I tried to uninstall in the hopes of reinstalling but it won't let me uninstall either. It just says that uninstall failed and that 1 error has occured. I clicked for details and it read "Error: Unistallation is not possible. Product is not installed" but clearly it is installed. 

Also my computer is running extremely slow lately. I have no clue why. 

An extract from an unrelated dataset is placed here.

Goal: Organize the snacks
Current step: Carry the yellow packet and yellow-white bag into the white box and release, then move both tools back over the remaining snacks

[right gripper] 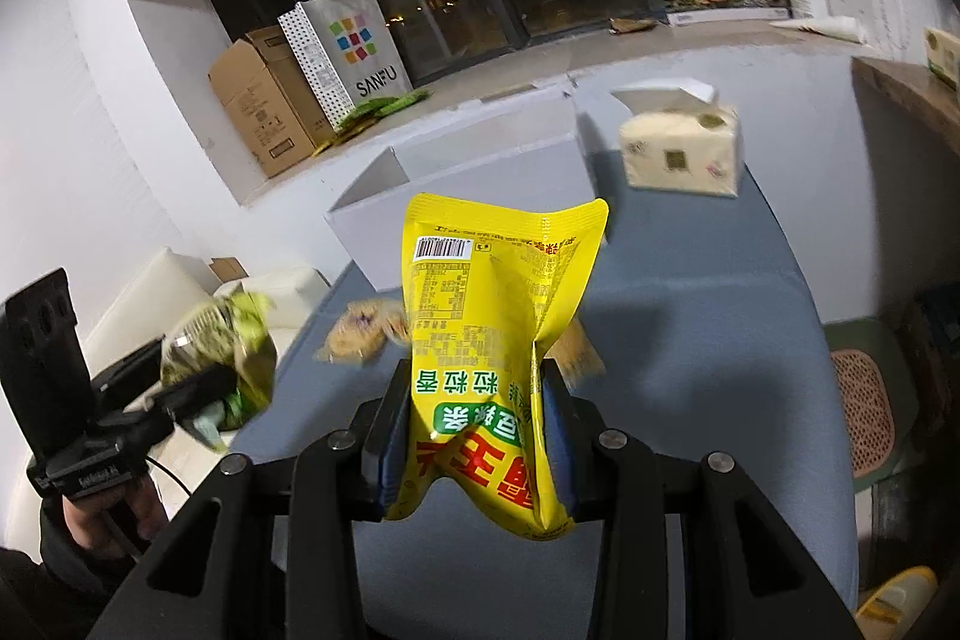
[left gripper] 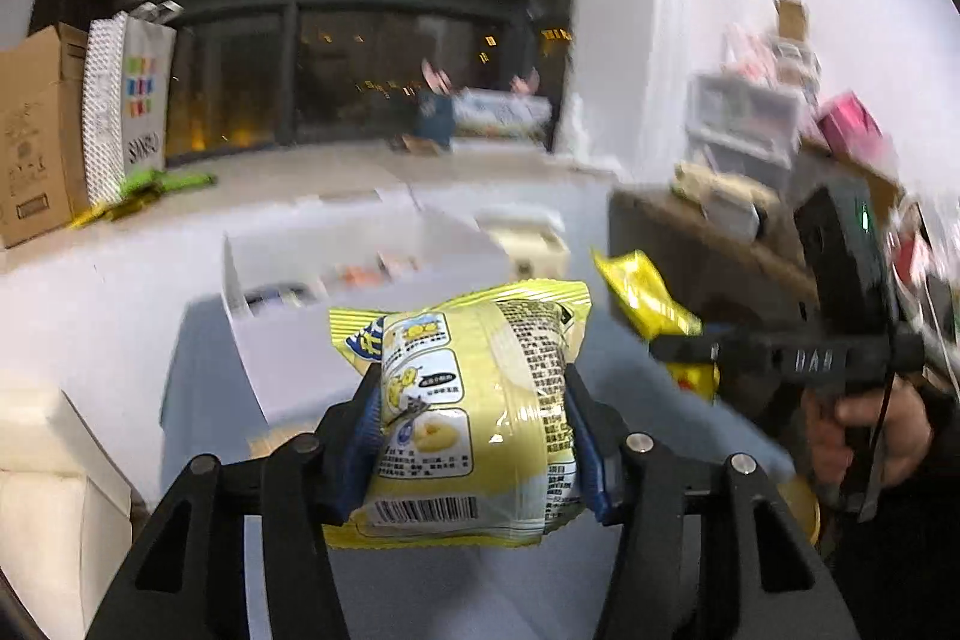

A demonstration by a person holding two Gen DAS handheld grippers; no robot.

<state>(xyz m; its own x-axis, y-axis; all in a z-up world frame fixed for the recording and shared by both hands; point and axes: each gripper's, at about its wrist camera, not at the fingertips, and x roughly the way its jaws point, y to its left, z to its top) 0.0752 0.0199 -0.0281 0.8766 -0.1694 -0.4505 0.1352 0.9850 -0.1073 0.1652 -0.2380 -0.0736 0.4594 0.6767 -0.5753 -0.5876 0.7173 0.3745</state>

Hopefully someone can help me out. Thank You in advance.


----------



## Byteman (Jan 24, 2002)

Hi,

One thing we can check with is Hijackthis, not only to look for any malware, but to see what the startup items are....please do this:

go to  *Click here* to download HJTsetup.exe
Click the blue "Download the Hijackthis Installer" link 
Save HJTsetup.exe to your *desktop.** DO NOT just press run from the website*
Double click on the *HJTsetup.exe icon* on your desktop.
By default it will install to *C:\Program Files\Hijack This.* 
Continue to click *Next * in the setup dialogue boxes until you get to the *Select Additional Tasks dialogue.*
Put a check by *Create a desktop icon* then click *Next* again.
Continue to follow the rest of the prompts from there.
At the final dialogue box click Finish and it will launch Hijack This.
Click on the *Do a system scan and save a log file* button. It will scan and then save the log and then the log will open in Notepad.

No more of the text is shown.